Finansal krizlerin tahmini konusunda, literatürde kabul gören üç farklı çalışma grubu vardır. Kaminsky, Lizondo ve Reinhart (KLR, 1998) öncülüğünde ortaya çıkan istatistiki çalışmalar sinyal yaklaşımı olarak adlandırılmaktadır. Diğer çalışmalar ise Sachs, Tornell ve Velasco (STV, 1996) öncülüğünde krizin kökenleri ve yayılması üzerine yapılan çalışmalar ve ilk olarak Frankel ve Rose (FR, 1996) tarafından önerilen kriz olasılığını tahmin etmeye dönük logit-probit modeller yaklaşımı şeklinde gruplanabilir (Berg ve Pattillo, 1999: 561).
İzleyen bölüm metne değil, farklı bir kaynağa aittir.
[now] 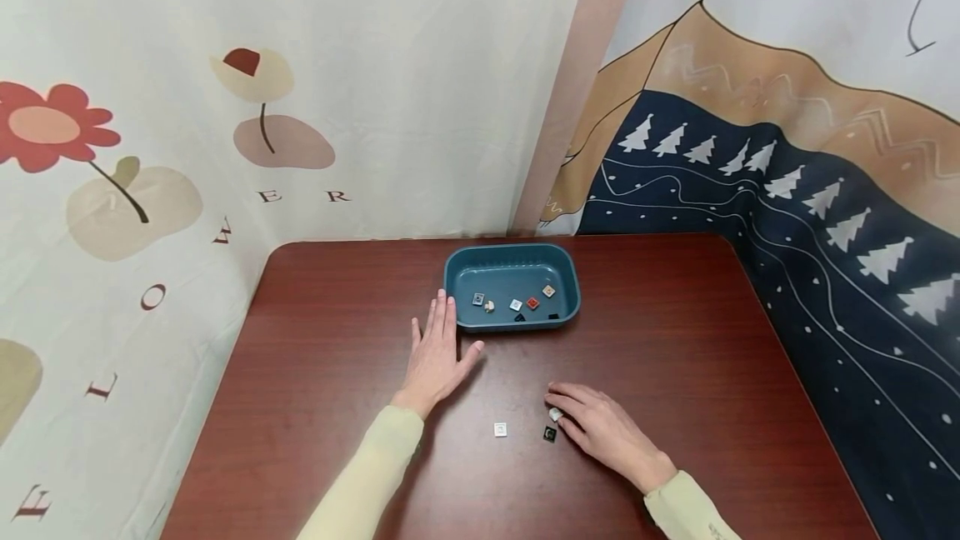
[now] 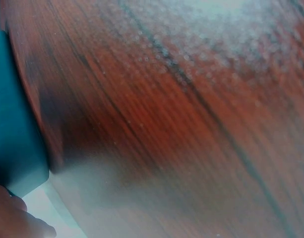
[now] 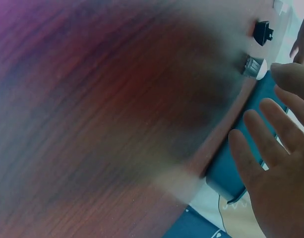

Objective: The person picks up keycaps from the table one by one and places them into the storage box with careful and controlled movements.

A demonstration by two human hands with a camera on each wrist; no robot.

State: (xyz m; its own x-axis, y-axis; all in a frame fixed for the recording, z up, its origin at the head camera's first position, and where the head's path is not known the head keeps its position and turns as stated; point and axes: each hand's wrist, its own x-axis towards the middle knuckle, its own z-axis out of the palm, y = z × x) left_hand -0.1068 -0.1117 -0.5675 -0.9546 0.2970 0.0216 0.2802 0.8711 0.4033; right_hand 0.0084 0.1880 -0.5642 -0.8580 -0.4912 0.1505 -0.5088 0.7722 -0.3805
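Note:
My left hand [image 1: 433,367] lies with straight fingers at the left front corner of a blue-green tray [image 1: 512,249], fingertips against its outer wall. Close to the fingertips and thumb of my right hand [image 1: 606,433] is a small white keycap [image 1: 556,414]; in the right wrist view that keycap [image 3: 254,67] appears tilted by the thumb tip, with no firm pinch visible. A black keycap [image 1: 550,434] sits just in front of it. Farther left on the table stands another white keycap [image 1: 500,430]. The left wrist view shows mostly table and the tray's side [image 2: 15,119].
Inside the tray are several small pieces, among them a red keycap [image 1: 532,303], a beige keycap [image 1: 549,291] and a grey keycap [image 1: 478,299]. The reddish-brown table [image 1: 675,315] meets printed curtains [image 1: 420,90] at the back and sides.

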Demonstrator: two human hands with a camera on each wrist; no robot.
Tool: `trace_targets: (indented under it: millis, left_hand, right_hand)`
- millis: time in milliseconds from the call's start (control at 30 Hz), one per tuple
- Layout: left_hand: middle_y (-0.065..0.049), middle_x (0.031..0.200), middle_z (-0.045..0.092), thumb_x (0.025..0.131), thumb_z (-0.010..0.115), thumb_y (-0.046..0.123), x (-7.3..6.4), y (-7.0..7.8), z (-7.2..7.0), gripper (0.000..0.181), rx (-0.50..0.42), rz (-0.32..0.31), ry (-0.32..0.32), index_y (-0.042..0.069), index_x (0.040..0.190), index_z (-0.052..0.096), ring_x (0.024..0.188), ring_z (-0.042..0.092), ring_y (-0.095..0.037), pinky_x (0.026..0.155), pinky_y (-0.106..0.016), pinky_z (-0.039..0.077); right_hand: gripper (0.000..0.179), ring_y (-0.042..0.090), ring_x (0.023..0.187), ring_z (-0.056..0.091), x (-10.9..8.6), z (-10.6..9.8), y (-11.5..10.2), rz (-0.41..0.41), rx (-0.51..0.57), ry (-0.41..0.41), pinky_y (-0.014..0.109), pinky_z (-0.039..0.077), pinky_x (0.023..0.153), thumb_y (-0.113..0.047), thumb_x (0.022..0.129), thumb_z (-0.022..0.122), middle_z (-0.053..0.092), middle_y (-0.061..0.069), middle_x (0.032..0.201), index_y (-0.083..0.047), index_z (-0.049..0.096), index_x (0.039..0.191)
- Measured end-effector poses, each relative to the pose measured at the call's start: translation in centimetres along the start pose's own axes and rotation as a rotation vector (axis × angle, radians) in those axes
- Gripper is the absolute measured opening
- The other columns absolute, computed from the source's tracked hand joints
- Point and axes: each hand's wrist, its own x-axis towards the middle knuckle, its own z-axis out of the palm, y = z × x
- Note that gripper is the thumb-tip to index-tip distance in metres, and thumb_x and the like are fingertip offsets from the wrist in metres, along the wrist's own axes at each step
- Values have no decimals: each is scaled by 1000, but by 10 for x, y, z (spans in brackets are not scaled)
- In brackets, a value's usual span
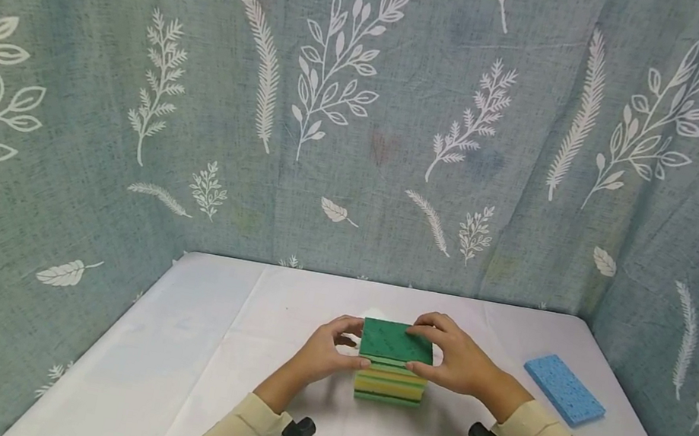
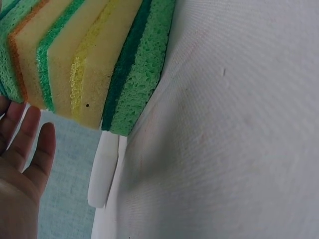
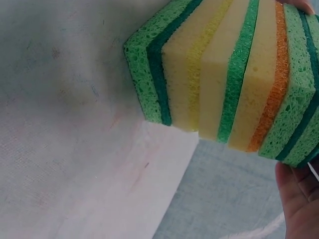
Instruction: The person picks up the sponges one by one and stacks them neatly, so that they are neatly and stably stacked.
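Note:
A stack of scrub sponges stands on the white table, topped by a sponge with a dark green face. Light green, cream, yellow and orange layers show along the stack in the left wrist view. My left hand holds the upper left side, thumb at the front corner and fingers farther back. On the opposite side, my right hand grips the top sponge, thumb at its front edge and a finger over its upper face. Fingertips sit at the top layers of the stack in the right wrist view.
A blue sponge lies flat on the table to the right of the stack. Patterned cloth hangs behind and along both sides. A white rounded object shows beyond the stack in the left wrist view.

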Motion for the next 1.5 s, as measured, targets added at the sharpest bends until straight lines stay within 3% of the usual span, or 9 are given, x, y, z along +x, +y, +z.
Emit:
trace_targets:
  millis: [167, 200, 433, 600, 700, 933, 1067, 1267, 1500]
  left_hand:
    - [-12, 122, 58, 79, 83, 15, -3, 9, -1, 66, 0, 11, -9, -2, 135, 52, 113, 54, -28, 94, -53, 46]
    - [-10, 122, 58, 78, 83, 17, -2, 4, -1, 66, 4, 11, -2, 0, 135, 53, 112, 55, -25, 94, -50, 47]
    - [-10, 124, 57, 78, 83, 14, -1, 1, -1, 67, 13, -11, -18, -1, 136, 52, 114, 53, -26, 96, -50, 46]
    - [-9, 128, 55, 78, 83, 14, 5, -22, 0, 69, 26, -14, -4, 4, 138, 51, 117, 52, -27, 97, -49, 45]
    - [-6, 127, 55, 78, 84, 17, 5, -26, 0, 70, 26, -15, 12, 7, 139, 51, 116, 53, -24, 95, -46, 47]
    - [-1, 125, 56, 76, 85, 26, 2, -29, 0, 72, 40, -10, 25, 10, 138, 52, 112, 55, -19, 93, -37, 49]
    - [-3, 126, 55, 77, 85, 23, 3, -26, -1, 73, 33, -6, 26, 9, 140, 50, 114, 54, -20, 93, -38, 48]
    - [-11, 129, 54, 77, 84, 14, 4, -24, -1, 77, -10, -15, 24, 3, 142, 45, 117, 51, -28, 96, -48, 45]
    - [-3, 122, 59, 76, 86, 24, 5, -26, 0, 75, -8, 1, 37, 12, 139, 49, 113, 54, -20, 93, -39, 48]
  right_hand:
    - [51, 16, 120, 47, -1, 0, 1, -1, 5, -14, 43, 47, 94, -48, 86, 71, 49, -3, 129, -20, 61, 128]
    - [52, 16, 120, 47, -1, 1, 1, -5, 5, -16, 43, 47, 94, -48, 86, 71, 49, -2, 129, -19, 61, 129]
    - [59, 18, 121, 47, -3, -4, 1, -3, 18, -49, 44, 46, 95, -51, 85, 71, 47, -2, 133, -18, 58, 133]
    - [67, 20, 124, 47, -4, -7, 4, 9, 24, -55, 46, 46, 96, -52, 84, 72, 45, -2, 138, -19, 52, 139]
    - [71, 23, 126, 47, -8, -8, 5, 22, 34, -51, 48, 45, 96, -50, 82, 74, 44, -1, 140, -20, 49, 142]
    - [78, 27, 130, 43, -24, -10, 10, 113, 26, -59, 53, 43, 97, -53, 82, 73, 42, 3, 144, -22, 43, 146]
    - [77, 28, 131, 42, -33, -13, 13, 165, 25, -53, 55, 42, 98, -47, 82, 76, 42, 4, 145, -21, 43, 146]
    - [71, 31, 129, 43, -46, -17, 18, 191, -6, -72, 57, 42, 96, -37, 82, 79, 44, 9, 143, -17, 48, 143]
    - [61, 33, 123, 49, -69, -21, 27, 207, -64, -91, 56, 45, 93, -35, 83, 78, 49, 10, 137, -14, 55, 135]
Sinyal modelleri, kriz öncesi çeşitli ekonomik değişkenlerin davranışlarının normal dönemdeki davranışlarından sistematik olarak farklı olup olmadıklarını değerlendirmek için parametrik ve parametrik olmayan testler kullanır. Kaminsky vd. (1998) tarafından önerilen bu modelde her bir değişkenin kriz öncesi dönemdeki ortalama düzeyi ile sakin dönemdeki ortalama düzeyi kıyaslanır. Kriz öncesinde bir değişkenin belli bir eşik değerini aşması uyarı sinyali olarak kabul edilir (Kaminsky vd., 1998: 26).

Sinyal modellerinde, sinyal aralığının ve eşik düzeyinin tanımlanması ve sinyallerin sınıflandırması son derece önem arz etmektedir. Sinyal aralığı krizleri tahmin etme yeteneğine sahip olduğu umulan bir göstergenin içinde bulunduğu dönemi ifade etmektedir. Kaminsky vd. (1998), bu dönemi 24 ay olarak belirlemişlerdir. Buna göre sinyalleri izleyen 24 ay içinde bir kriz meydana geliyorsa

“iyi”, bu süreç içerisinde bir kriz meydana gelmiyorsa “kötü” sinyaller söz konusudur. Sinyal modellerinde krizin tahmin süreci şu aşamalar halinde gösterilebilir:

- Krizin tanımlanması ve kriz dönemlerinin tespit edilmesi,

- Krizleri tahmin etmede kullanılacak öncü göstergelerin belirlenmesi, - Seçilen öncü göstergeler için eşik değerlerin belirlenmesi,

- Spekülatif baskı endeksinin oluşturulması ve krizin tahminidir.

Erken uyarı sisteminde kullanılacak değişkenler esas olarak para ve bankacılık krizlerinin nedenleri ile ilgili teorik literatürden türetilmektedir. Krizleri öngörebilmek için öncelikle krizin sebepleri açık bir şekilde ortaya konulmalıdır. İdeal bir erken uyarı sistemi, bir ülkenin dış ödemelerini etkileyen veya parasının büyük ölçüde devalüe edilmesine yol açan açık bir kriz riski doğuran durumları tanımlayabilmelidir.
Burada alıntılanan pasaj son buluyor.